Roger HuntSpeaker: Roger Hunt
Moderator: Nicky Hockly

Date: Wednesday 19 June 2002

Do you use a coursebook? Are you happy with it? Or are there things you would like to change about it? It would seem that, although most of us use coursebooks with our learners, we are never quite happy with them. Adapting, leaving out materials (“I’d never use that!”) and complaining in the staff room about our books are par for the course when we use coursebooks. Of course, coursebook writers and publishers realise that you can’t keep all of the people happy all of the time, despite the blurb on the back of coursebooks insinuating that you can.

Increasingly, there is a move away from the more global, ‘one size fits all’ coursebook to more localised coursebooks, written and produced by local writers in conjunction with international coursebook writers. In fact, it has even been declared that the global coursebook is dead.

Roger Hunt has worked for the International House World organisation for over twenty years as a teacher, teacher trainer, and educational manager. He was Director of Teacher training at International House London for six years before moving to Barcelona in October 2001. He is co-author of ´Fountain´ (Longman 1992) and has published numerous articles in professional journals. He has worked in many parts of the world and is a regular speaker at international ELT conferences.


Moderator: Welcome everyone! We are very pleased to welcome Roger Hunt tonight. He's going to lead a moderated chat for one hour on the subject of coursebooks in ELT. Hi Roger!

Roger Hunt: Hi everyone. Barcelona is hot and sunny at the minute - I hope it is where you are as well.

Maria: I like the idea of coursebooks being 'glocal'

Julia: Can Roger explain what "glocal" means?

Roger Hunt: It´s not a term I coined, but my understanding is world english for a local context. In other words - a form of english which is internationally recognisable but is related to a locality in terms of cultural reference etc.

Maria: You mean they deal with topics more appealing to the students of a certain part of the world?

Roger Hunt: Yes, that´s the idea. It´s not necessarily a correct idea. I was in China a while ago and the people I met and worked with were all very keen on anything NON Chinese. They were much more interested in the rest of the world.

Maria: I think it has to do with a more global trend.

Roger Hunt: Do you want to expand on that?

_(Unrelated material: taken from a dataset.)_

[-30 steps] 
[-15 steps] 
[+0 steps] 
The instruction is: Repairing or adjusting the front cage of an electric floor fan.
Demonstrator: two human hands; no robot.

Maria: I face this problem in other aspects of teaching and education too. I have a small institute. I'm from Argentina. Owing to the economic crisis among other things, people want to do a course which is "useful" for everything. I mean, paying the same, studying the same, being able to sit for Cambridge exams, local exams, qualified enough to work here and abroad, I think we have to have in mind "the big picture" but not lose focus... I don't know if I'm clear enough.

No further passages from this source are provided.